Quelles sont les autres limites de ces dispositifs?
Il y a des montres qu’on ne peut porter qu’un certain temps en raison de la durée limitée de l’accu. Donc la fibrillation auriculaire peut se produire justement pendant qu’on la recharge. Et tous les dispositifs ne sont pas aussi faciles à utiliser.
Si la montre détecte une fibrillation auriculaire, cela ne dit pas grand-chose sur d’éventuels risques, dit le cardiologue Patrick Badertscher.
Qu’est-ce que cela signifie si la montre alerte une personne qui se sent en bonne santé d’une fibrillation auriculaire?
Un examen de dépistage d’une fibrillation auriculaire est un sujet difficile et controversé. Si la montre diagnostique une fibrillation auriculaire, cela ne dit pas grand-chose sur d’éventuels risques. L’important est la présence ou non de facteurs de risque d’attaque cérébrale. Le ou la cardiologue la détermine à l’aide d’un calcul du risque, la montre n’en est pas capable. Un autre élément pertinent est la durée pendant laquelle le ou la patiente est en fibrillation auriculaire, car la durée accroît le risque d’attaque cérébrale. Cela non plus, les montres ne le savent pas. Donc nous savons qu’il y a une fibrillation auriculaire, mais nous ne savons pas forcément que conseiller à des personnes qui n’ont pas de symptômes.
Donc ces personnes s’inquiètent inutilement?
Oui, pas seulement celles qui ont une fibrillation auriculaire, mais aussi celles chez lesquelles la montre ne peut pas fournir de résultat. Une raison peut être une irrégularité de l’ECG sans conséquences, ou des battements supplémentaires inoffensifs, un cas très fréquent. L’activité physique et la respiration peuvent entraîner des données que la montre ne sait pas analyser. En tant que médecins, nous devons faire un ECG de contrôle chez des personnes en bonne santé, c’est du travail supplémentaire.
Le sentez-vous déjà dans votre pratique quotidienne?
Oui, c’est pourquoi nous avons mis en place un nouveau service en ligne, la Basel Wearable Clinic. À l’adresse www.wearableclinic.ch, les personnes concernées peuvent télécharger elles-mêmes l’ECG de leur montre ou de leur bracelet. Nous l’analysons et nous pouvons ainsi les rassurer rapidement.

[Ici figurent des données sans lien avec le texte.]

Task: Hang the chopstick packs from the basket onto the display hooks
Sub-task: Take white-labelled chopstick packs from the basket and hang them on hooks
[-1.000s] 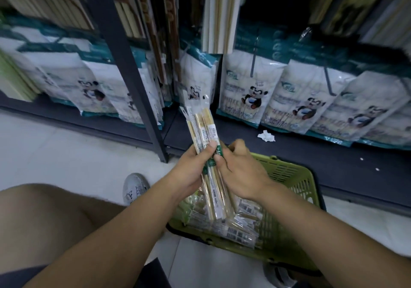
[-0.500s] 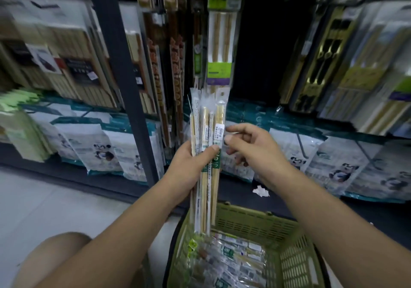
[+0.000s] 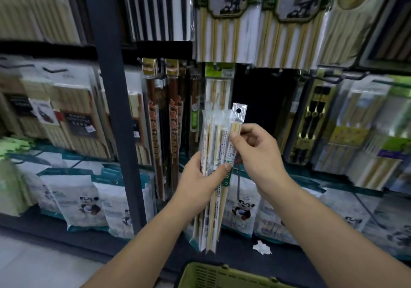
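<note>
My left hand (image 3: 201,182) grips a bundle of several clear-wrapped chopstick packs (image 3: 213,207), held upright in front of the display. My right hand (image 3: 255,154) pinches the rightmost pack (image 3: 238,118) near its top and holds it a little higher than the others; its clear header has a dark hang hole. Behind the packs is a dark gap in the display with empty hooks (image 3: 278,74). The green basket (image 3: 222,276) shows only its far rim at the bottom edge.
Hanging chopstick packs fill the hooks left (image 3: 162,118) and right (image 3: 315,118) of the gap, with larger packs above (image 3: 224,18). A dark upright post (image 3: 113,109) stands to the left. Panda-printed bags (image 3: 84,201) line the low shelf. Crumpled white paper (image 3: 262,247) lies there.
The view has tilted up from the basket to the hooks. Both hands have lifted the bundle, and my right hand has moved from the bundle's middle to pinch one pack's top.
</note>
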Tool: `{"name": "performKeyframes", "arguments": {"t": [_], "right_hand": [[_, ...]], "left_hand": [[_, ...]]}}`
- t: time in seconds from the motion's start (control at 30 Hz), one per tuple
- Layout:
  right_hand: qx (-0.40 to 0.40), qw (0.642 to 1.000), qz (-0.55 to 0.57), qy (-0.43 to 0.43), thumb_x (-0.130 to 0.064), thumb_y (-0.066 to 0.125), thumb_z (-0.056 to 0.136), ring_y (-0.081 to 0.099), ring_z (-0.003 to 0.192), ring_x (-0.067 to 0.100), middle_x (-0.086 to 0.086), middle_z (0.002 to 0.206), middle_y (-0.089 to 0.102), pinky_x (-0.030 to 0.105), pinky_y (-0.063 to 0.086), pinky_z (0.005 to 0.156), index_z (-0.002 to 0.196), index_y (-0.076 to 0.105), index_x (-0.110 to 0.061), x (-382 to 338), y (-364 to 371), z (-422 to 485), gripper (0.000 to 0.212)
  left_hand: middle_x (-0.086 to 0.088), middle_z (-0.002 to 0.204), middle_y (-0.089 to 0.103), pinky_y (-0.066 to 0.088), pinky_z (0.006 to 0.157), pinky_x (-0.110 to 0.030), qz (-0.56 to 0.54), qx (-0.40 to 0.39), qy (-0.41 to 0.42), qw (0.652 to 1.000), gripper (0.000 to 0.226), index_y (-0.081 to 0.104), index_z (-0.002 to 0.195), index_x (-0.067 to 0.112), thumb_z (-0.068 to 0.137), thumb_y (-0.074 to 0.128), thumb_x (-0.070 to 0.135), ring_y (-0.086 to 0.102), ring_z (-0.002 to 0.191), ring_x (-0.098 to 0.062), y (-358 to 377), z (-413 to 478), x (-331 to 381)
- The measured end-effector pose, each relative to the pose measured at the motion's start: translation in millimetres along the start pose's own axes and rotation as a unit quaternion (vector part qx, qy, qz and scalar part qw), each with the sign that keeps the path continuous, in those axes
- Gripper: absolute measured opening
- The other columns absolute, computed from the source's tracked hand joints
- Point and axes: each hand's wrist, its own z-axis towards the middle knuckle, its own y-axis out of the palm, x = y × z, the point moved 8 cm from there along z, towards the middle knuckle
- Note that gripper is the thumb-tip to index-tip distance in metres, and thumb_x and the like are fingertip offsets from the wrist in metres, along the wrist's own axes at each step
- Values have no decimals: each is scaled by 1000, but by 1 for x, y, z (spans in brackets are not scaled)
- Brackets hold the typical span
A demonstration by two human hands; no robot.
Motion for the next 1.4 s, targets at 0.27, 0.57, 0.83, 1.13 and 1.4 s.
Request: {"name": "performKeyframes", "arguments": {"t": [0.27,0.57,0.83,1.13,1.4], "right_hand": [[52,998,31,-31,-38,57,101,52,79,32,23,87,55,63,49,85,87,58,-13,-30,-24,29,29],[48,993,6,-106,-28,57,102,64,82,36,24,91,64,48,55,84,86,68,-23,-74,-26,54,20],[86,993,32,-72,-28,58,102,46,63,11,5,69,50,15,41,55,84,66,1,-68,-23,70,35],[117,991,-22,-56,-31,58,101,46,58,5,-6,59,49,16,42,57,78,68,-4,-51,-25,81,37],[139,988,-31,-54,-41,64,97,67,83,15,1,86,69,37,56,78,88,67,-23,-36,-33,63,20]], "left_hand": [[5,103,78,59,81,-29,-91,46,-25,994,31,67,121,25,94,74,37,74,95,-12,4,28,0],[8,103,78,54,81,-31,-110,59,-18,992,24,68,118,33,95,74,35,74,94,-10,0,40,-1],[13,104,77,52,83,-27,-105,57,-3,993,26,67,116,35,92,75,38,73,95,-5,0,39,3],[-1,109,78,57,75,-19,-114,56,-3,992,41,68,120,27,85,80,44,75,92,-12,-3,40,6],[-6,95,79,58,68,-21,-129,21,3,991,25,70,112,17,90,78,24,78,80,-22,0,38,13]]}}
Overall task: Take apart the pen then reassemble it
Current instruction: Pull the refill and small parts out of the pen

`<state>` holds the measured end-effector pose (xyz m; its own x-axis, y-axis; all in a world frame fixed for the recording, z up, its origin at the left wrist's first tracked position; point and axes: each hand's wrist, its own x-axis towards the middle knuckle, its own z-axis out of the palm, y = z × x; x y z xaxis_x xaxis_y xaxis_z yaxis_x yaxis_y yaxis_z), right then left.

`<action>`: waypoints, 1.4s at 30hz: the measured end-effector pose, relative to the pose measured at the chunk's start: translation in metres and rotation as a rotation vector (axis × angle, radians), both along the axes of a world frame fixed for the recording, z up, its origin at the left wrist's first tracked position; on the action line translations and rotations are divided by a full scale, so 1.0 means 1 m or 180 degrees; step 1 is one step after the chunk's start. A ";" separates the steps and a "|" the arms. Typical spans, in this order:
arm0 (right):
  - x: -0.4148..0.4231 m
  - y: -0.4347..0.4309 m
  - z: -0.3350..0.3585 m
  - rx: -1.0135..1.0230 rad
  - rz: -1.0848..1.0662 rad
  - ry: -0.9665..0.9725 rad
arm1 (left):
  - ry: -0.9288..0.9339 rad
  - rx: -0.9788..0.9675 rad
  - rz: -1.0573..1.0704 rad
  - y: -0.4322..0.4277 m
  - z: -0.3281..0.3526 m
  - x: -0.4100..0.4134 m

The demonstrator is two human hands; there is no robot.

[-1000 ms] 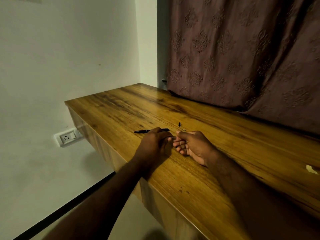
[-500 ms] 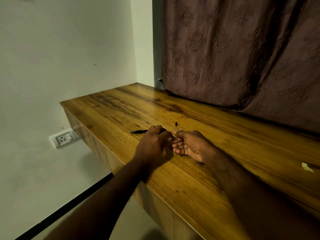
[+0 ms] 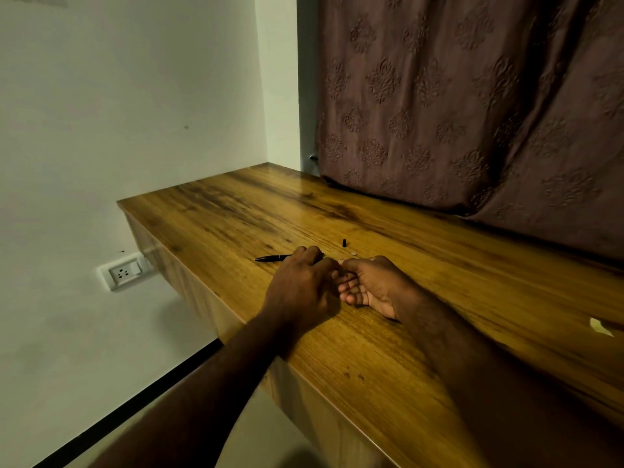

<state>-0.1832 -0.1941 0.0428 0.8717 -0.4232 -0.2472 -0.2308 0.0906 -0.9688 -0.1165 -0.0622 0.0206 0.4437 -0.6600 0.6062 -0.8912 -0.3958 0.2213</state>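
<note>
**Fingertips meet beside the pen**

Our left hand (image 3: 299, 282) lies back-up on the wood with its fingers curled down. Our right hand (image 3: 371, 287) rests on its edge, palm turned leftward, fingers loosely curled. The fingertips of the two hands meet, and we cannot tell whether either pinches anything there.

Just behind the left knuckles the black pen (image 3: 270, 258) lies flat, its long axis running left to right and its narrow end pointing left. The knuckles hide its right part, so we cannot tell whether the fingers touch it. Slightly farther back, apart from the pen, sit a small black piece (image 3: 344, 243) and a tiny pale piece (image 3: 353, 253).

All of this rests on a glossy wooden table (image 3: 456, 292), with a pale paper scrap (image 3: 601, 327) far to the right. A brown embossed curtain (image 3: 472, 113) hangs behind, and the white wall (image 3: 118, 113) on the left carries a socket (image 3: 125, 271)
</note>
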 end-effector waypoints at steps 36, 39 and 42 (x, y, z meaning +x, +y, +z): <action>0.001 -0.003 0.000 -0.0015 0.0037 0.0138 | 0.0281 -0.0413 -0.0267 0.001 -0.005 0.002; 0.001 -0.004 -0.001 0.0033 -0.0004 0.0115 | 0.0298 -0.0394 -0.0276 0.000 -0.006 0.005; 0.002 -0.004 -0.001 0.0083 -0.0024 0.0091 | 0.0265 -0.0359 -0.0274 0.000 -0.007 0.006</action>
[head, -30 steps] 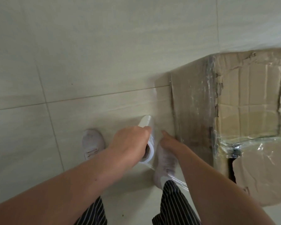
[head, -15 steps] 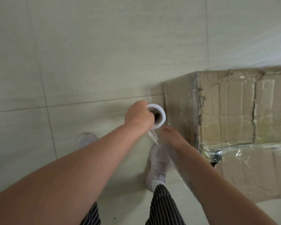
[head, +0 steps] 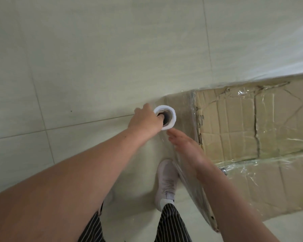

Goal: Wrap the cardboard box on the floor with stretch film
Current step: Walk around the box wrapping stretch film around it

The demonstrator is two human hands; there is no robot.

Dans quels cas ces montres sont-elles clairement utiles?
Il y a des troubles du rythme cardiaque qui touchent le plus souvent des personnes jeunes, mais ne se produisent que rarement, de sorte que nous avons du mal à les saisir. Une montre connectée est très utile dans ce cas: lorsque la personne a une crise, elle peut enregistrer son ECG avec la montre. Ces dispositifs connectés sont utiles également aux patient-e-s atteint-e-s de fibrillation auriculaire après l’ablation par cathéter de la zone de perturbation électrique dans le cœur. Pendant le suivi, on peut vérifier si les arythmies continuent à se produire.